Ray Tracing: Real Lighting at a Cost
Ray tracing simulates light physically — reflections, shadows, and ambient occlusion are calculated by tracing individual light rays through the scene. The result is genuinely more realistic lighting, particularly in reflective surfaces and indirect illumination. The cost is significant: enabling ray tracing in Cyberpunk 2077 can drop frame rates by 40–60% depending on quality level. NVIDIA RT cores (RTX series) and AMD's ray accelerators handle this in hardware; software ray tracing is too slow for real-time use.

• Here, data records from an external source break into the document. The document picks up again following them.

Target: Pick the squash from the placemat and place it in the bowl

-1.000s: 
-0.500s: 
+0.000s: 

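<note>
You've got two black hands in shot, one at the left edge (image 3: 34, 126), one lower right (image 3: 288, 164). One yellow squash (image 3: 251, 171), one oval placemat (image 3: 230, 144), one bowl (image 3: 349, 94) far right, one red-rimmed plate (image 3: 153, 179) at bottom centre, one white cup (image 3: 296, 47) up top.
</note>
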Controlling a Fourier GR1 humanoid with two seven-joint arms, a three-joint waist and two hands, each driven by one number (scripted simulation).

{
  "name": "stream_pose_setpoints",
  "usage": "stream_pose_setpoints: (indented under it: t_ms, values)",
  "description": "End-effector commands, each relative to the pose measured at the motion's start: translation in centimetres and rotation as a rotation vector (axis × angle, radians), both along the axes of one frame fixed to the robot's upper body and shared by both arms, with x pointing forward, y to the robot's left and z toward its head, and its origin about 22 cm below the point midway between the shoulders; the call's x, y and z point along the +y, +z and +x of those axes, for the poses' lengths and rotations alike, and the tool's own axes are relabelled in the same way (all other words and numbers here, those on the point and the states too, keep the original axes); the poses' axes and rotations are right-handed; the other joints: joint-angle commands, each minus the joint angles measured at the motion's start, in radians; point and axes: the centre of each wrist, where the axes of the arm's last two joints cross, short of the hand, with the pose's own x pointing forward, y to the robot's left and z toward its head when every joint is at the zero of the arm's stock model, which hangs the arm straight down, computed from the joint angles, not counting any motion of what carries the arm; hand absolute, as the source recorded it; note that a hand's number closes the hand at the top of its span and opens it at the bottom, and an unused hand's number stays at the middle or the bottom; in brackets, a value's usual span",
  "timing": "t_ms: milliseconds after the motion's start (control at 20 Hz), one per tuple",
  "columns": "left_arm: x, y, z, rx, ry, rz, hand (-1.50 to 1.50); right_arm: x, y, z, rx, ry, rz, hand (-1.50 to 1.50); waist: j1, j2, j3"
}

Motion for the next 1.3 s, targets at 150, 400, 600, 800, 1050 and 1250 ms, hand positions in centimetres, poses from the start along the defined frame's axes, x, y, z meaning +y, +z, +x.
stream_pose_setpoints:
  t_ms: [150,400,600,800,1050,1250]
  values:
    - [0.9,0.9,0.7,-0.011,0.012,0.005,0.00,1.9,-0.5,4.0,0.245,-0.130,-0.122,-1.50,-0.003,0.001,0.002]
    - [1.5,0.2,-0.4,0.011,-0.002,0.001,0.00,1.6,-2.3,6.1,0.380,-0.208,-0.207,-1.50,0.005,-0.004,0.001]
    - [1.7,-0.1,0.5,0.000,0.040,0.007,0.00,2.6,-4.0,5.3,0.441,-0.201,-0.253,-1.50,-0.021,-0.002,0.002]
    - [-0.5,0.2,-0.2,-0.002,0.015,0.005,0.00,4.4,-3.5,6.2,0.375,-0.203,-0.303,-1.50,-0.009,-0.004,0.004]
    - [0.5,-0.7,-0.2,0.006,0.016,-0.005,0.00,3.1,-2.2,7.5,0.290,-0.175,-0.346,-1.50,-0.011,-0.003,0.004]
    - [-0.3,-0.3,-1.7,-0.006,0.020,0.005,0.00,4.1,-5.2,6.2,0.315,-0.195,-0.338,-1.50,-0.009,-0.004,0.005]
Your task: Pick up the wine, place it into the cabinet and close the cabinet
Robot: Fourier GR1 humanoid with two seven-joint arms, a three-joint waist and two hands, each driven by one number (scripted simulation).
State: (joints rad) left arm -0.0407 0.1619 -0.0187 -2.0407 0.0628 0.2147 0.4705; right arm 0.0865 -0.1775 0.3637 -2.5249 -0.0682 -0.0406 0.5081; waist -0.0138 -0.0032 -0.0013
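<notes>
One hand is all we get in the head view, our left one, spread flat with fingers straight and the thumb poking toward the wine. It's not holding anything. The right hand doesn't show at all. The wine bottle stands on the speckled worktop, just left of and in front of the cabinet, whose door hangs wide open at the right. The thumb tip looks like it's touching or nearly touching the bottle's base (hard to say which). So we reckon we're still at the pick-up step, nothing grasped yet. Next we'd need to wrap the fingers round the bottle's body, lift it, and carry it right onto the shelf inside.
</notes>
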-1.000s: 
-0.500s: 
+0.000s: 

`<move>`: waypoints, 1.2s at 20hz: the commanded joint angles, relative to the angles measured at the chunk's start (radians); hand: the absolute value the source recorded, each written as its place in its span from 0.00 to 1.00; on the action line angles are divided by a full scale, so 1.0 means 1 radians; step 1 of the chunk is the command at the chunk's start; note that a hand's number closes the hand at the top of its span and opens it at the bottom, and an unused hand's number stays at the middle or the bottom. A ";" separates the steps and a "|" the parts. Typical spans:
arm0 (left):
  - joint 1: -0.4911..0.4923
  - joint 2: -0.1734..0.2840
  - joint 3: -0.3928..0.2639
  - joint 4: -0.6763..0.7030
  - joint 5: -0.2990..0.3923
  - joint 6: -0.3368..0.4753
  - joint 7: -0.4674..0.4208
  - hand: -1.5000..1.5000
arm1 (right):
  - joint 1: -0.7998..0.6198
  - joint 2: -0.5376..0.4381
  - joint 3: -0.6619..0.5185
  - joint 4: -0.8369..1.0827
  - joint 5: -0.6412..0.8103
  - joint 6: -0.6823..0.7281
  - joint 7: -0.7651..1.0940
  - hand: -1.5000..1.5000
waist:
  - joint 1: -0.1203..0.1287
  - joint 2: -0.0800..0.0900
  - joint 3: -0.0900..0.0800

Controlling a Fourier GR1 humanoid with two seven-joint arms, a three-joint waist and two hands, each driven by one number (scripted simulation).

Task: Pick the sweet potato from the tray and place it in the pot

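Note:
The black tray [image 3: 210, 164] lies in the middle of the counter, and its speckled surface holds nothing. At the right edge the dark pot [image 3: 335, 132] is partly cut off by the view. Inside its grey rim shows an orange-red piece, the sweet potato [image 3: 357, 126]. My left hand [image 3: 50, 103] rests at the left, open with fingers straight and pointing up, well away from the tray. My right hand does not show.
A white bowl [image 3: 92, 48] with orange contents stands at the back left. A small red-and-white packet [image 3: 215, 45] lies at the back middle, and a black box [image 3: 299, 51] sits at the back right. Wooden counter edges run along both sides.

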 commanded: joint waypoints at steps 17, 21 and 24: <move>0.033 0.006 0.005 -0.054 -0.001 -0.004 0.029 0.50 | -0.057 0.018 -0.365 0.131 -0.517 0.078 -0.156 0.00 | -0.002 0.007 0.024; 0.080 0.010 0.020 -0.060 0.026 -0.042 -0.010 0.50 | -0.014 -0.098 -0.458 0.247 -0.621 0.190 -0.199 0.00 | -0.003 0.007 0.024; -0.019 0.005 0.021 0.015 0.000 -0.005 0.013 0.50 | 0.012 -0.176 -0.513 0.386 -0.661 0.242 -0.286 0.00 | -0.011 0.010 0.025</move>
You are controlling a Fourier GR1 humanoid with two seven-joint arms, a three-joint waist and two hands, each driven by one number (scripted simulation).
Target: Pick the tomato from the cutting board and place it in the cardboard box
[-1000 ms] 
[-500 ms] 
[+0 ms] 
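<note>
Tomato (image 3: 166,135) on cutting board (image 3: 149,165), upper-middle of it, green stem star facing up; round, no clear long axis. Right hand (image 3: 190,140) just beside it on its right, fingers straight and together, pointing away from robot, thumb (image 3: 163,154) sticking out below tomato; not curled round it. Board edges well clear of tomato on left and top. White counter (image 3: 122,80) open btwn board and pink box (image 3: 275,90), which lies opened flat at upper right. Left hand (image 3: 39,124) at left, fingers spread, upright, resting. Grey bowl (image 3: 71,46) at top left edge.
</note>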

For competitive gaming (CS2, Valorant, Warzone), disable ray tracing — it gives no gameplay advantage and costs frame rate. For cinematic single-player games (Cyberpunk, Spider-Man), it's worth it with a powerful GPU (RTX 4070+).
DLSS: AI Upscaling from NVIDIA
Deep Learning Super Sampling renders the game at a lower internal resolution (e.g., 1080p) and uses a trained neural network to upscale the output to your display resolution (e.g., 1440p or 4K). DLSS Quality mode is indistinguishable from native resolution to most players while recovering 30–50% frame rate. It requires an RTX GPU (Tensor cores). DLSS 3 and DLSS 4 add Frame Generation — fabricating intermediate frames — which further boosts apparent frame rates.
FSR: AMD's Open Alternative
FidelityFX Super Resolution is AMD's upscaling technology, but unlike DLSS, it runs on any GPU (NVIDIA, AMD, Intel). FSR 3 with Frame Generation requires newer AMD GPUs. FSR Quality mode is competitive with DLSS on supported titles. If you have an AMD GPU or an older NVIDIA card, FSR is your upscaling option.
The Practical Recommendation
RTX 4060 or better: enable DLSS, consider ray tracing at Quality preset. RX 7600 or older NVIDIA: use FSR Quality. Any GPU: if frame rate is your priority, disable both and run native resolution at lower quality settings.